* **TASK DESCRIPTION**: Pull every line that holds the word "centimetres" from the entries.

Records from a data collection:
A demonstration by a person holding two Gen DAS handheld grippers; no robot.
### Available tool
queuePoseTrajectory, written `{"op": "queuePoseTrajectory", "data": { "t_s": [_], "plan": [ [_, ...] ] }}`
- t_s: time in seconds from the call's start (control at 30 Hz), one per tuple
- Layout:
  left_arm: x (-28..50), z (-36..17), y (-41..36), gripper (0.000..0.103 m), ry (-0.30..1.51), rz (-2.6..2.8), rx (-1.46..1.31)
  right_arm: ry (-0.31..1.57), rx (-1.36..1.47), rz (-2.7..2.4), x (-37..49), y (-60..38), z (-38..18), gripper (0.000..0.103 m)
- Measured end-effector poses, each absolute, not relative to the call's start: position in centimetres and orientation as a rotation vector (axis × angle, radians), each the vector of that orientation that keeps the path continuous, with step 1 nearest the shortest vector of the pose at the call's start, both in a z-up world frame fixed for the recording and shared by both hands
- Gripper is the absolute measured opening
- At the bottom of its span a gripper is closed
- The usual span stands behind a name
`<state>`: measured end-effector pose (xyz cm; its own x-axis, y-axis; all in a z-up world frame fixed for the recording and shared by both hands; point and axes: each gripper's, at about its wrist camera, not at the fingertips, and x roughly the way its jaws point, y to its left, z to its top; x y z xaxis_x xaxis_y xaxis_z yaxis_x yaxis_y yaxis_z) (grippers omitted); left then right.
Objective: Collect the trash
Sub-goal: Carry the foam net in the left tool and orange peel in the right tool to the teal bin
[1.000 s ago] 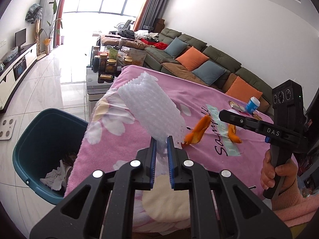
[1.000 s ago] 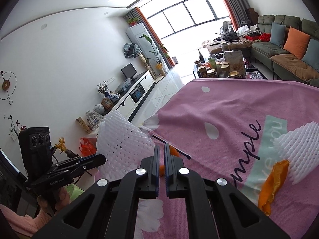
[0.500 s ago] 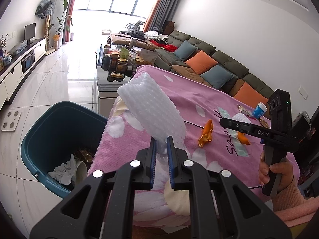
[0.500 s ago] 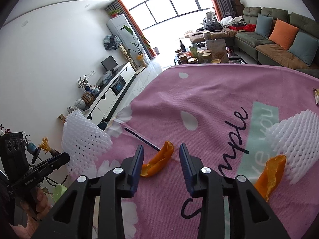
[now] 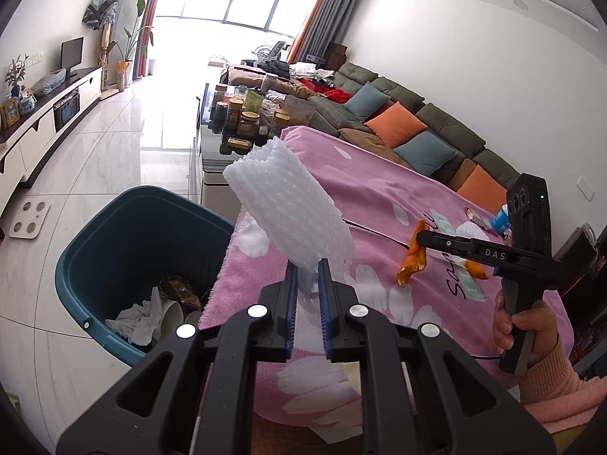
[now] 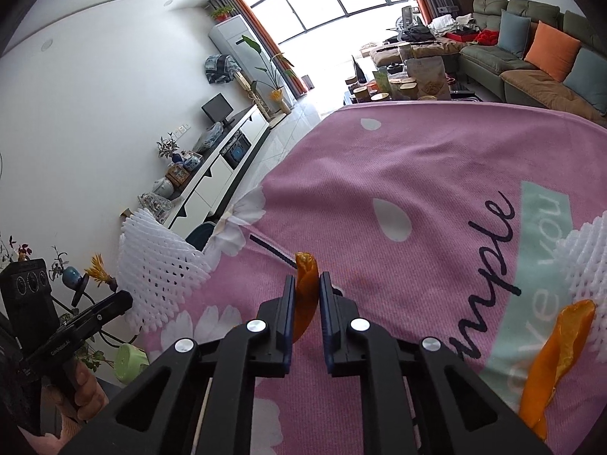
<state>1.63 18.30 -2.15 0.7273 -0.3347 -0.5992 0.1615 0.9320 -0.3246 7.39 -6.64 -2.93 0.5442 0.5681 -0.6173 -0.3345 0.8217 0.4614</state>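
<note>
The left gripper [image 5: 306,276] grasps the white foam net sleeve [image 5: 290,204] near the teal plastic bin [image 5: 125,227], while the right gripper [image 6: 306,295], fingers just closing, pinches an orange peel strip [image 6: 305,284] off the pink worktop cloth [image 6: 417,189]; next, lift and bin both.

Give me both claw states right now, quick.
Left claw: shut on the white foam net.
Right claw: jaws have just been closing, now shut on an orange peel.

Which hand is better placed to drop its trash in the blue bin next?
Left. The left gripper holds the foam net up beside the blue bin; the right gripper has just closed on orange peel mid-table.
</note>
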Motion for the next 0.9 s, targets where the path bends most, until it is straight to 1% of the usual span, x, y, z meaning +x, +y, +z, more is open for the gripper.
{"op": "queuePoseTrajectory", "data": {
  "t_s": [0.4, 0.9],
  "plan": [
    [0.4, -1.8, 21.1, 0.011, 0.674, -0.194, -0.276, 0.762, 0.263, 0.665, 7.1, -2.7, 1.1, 0.011],
    [-0.5, -1.9, 24.9, 0.011, 0.672, -0.084, -0.284, 0.749, 0.195, 0.772, 8.1, 3.9, 2.5, 0.011]
  ]
}}
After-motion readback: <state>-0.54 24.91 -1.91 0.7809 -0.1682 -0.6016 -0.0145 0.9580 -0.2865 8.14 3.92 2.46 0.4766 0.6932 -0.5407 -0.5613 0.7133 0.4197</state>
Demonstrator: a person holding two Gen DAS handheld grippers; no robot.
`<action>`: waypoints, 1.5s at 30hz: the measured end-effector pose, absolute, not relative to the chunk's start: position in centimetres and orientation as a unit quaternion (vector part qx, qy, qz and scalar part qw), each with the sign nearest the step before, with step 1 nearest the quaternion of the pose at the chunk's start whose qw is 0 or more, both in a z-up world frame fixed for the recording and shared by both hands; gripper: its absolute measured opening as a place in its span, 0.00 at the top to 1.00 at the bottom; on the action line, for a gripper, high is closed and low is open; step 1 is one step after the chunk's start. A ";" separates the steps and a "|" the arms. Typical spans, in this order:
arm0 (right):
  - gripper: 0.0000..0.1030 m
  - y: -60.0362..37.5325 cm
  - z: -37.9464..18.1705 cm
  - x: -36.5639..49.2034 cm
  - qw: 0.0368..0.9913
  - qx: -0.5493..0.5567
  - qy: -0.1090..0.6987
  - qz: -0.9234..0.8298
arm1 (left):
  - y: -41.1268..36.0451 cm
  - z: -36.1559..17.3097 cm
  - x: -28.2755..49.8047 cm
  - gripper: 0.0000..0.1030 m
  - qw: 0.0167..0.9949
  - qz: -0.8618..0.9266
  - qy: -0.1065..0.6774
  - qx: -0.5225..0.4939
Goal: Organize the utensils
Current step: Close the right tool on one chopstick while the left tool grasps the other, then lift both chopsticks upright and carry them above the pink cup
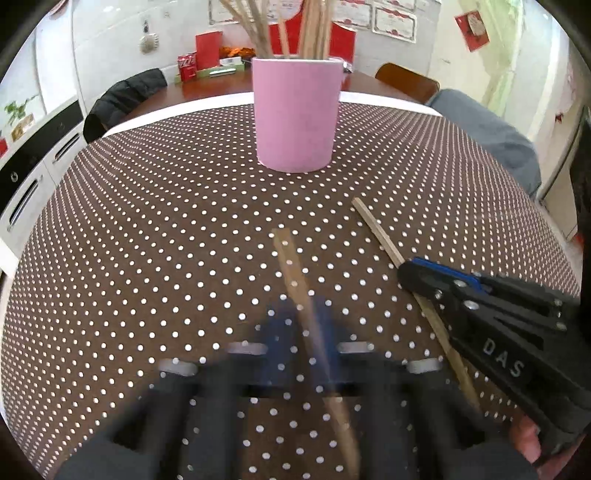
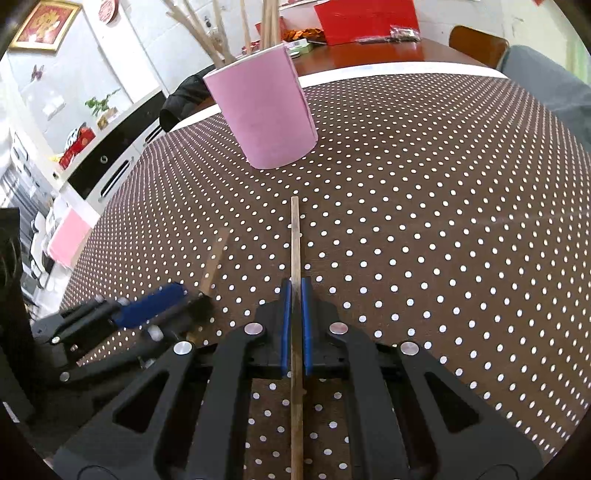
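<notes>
A pink cup [image 1: 295, 118] [image 2: 262, 114] stands upright on the dotted cloth with several wooden chopsticks [image 1: 314, 29] [image 2: 218, 33] sticking out of it. My left gripper [image 1: 303, 314] [image 2: 188, 295] is blurred in its own view and shut on a wooden chopstick [image 1: 291, 266] [image 2: 216, 258] that points toward the cup. To its right, my right gripper [image 2: 295, 284] [image 1: 406, 269] is shut on a second chopstick [image 2: 295, 240] [image 1: 373, 225], gripped between its blue pads [image 2: 285, 321]. Both sticks lie low over the cloth, well short of the cup.
A brown white-dotted tablecloth [image 1: 147, 221] covers the table. Behind it are a chair with a black jacket [image 1: 125, 99], a wooden table with red boxes [image 1: 208, 50], and a grey garment [image 1: 487, 136] at the right. A person's hand [image 1: 524, 439] holds the right gripper.
</notes>
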State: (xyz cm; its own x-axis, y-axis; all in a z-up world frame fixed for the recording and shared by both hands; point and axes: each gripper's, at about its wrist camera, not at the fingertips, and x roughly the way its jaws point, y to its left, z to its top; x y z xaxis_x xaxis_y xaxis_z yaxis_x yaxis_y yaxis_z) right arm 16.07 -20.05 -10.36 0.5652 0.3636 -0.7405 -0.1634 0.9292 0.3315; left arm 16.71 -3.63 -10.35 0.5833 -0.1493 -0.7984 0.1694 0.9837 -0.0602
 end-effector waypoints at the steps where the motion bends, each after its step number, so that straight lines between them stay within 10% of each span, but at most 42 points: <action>1: 0.95 -20.2 -10.3 16.0 0.878 0.115 0.441 0.148 | -3.5 -10.3 16.9 0.94 0.890 -0.094 0.447 0.004; 45: 0.95 -19.4 1.4 17.6 0.934 0.085 0.317 0.139 | -1.0 1.9 16.9 0.95 0.963 -0.134 0.220 -0.086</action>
State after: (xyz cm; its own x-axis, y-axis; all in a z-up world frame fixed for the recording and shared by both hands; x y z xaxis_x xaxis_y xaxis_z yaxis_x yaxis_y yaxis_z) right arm 17.62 -19.45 1.42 0.7605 0.3127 -0.5691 -0.2055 0.9473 0.2459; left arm 16.87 -1.02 1.90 0.8677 -0.2952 -0.3999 0.2193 0.9494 -0.2249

* **RESPONSE**:
- Measured end-effector poses, each absolute, not relative to the call's start: position in centimetres and orientation as a rotation vector (axis × angle, radians), each the vector of that orientation that keeps the path continuous, with step 1 nearest the shortest vector of the pose at the call's start, both in a z-up world frame fixed for the recording and shared by both hands
`<action>`: waypoints, 1.5s at 30hz: the measured end-effector pose, absolute, not relative to the chunk's start: position in centimetres and orientation as a unit quaternion (vector part qx, qy, qz and scalar part qw), each with the sign nearest the step before, with step 1 nearest the quaternion of the pose at the chunk's start whose qw is 0 or more, both in a z-up world frame fixed for the recording and shared by both hands; gripper: its absolute measured opening as a place in its span, 0.00 at the top to 1.00 at the bottom; on the action line, for a gripper, high is closed and low is open; step 1 is one step after the chunk's start. A ";" separates the steps and a "|" the arms. Typical spans, in this order:

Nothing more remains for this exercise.